▶ Assignment
Treat the line containing "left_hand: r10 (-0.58" as the last one, and return every line exactly from the first line of the material below up to it.

■ ■ ■ ■

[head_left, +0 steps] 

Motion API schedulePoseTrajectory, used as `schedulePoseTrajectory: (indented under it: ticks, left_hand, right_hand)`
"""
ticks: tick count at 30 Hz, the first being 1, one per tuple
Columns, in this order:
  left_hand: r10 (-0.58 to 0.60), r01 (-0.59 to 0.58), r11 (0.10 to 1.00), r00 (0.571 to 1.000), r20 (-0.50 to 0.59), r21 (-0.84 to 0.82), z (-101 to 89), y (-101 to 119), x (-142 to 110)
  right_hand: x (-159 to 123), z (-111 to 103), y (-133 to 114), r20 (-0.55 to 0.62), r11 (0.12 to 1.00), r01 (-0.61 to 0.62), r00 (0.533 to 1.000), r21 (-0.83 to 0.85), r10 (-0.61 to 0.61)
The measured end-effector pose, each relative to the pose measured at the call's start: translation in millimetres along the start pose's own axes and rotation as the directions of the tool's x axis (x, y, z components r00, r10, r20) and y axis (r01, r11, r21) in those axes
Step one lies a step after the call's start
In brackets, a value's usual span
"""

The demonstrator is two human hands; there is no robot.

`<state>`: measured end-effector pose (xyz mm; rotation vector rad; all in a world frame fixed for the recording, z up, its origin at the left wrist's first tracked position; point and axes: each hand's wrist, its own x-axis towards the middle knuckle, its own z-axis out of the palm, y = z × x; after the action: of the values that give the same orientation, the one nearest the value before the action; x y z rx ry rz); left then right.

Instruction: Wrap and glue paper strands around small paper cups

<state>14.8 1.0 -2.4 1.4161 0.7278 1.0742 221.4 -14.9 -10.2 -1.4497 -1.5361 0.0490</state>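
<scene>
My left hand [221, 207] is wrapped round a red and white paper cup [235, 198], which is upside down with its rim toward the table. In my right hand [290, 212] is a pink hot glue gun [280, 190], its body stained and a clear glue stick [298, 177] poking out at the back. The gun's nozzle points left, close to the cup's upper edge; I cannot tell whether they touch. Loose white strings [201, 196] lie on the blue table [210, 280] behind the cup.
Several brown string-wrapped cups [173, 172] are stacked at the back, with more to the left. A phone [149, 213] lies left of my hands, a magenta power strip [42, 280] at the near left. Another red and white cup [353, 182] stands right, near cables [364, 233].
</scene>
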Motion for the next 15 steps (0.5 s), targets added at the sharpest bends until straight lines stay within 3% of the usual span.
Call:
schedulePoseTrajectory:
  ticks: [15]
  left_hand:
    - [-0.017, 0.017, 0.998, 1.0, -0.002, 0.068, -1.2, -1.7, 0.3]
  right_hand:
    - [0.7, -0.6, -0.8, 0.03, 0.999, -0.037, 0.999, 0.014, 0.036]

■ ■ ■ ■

▶ Task response
[head_left, +0 steps] 

Motion API schedulePoseTrajectory, used as `schedulePoseTrajectory: (indented under it: ticks, left_hand, right_hand)`
"""
ticks: tick count at 30 Hz, the first being 1, one per tuple
Columns, in this order:
  left_hand: r10 (-0.58 to 0.60), r01 (-0.59 to 0.58), r11 (0.10 to 1.00), r00 (0.571 to 1.000), r20 (-0.50 to 0.59), r21 (-0.84 to 0.82), z (-101 to 89), y (-101 to 119), x (-142 to 110)

The exercise has no further content.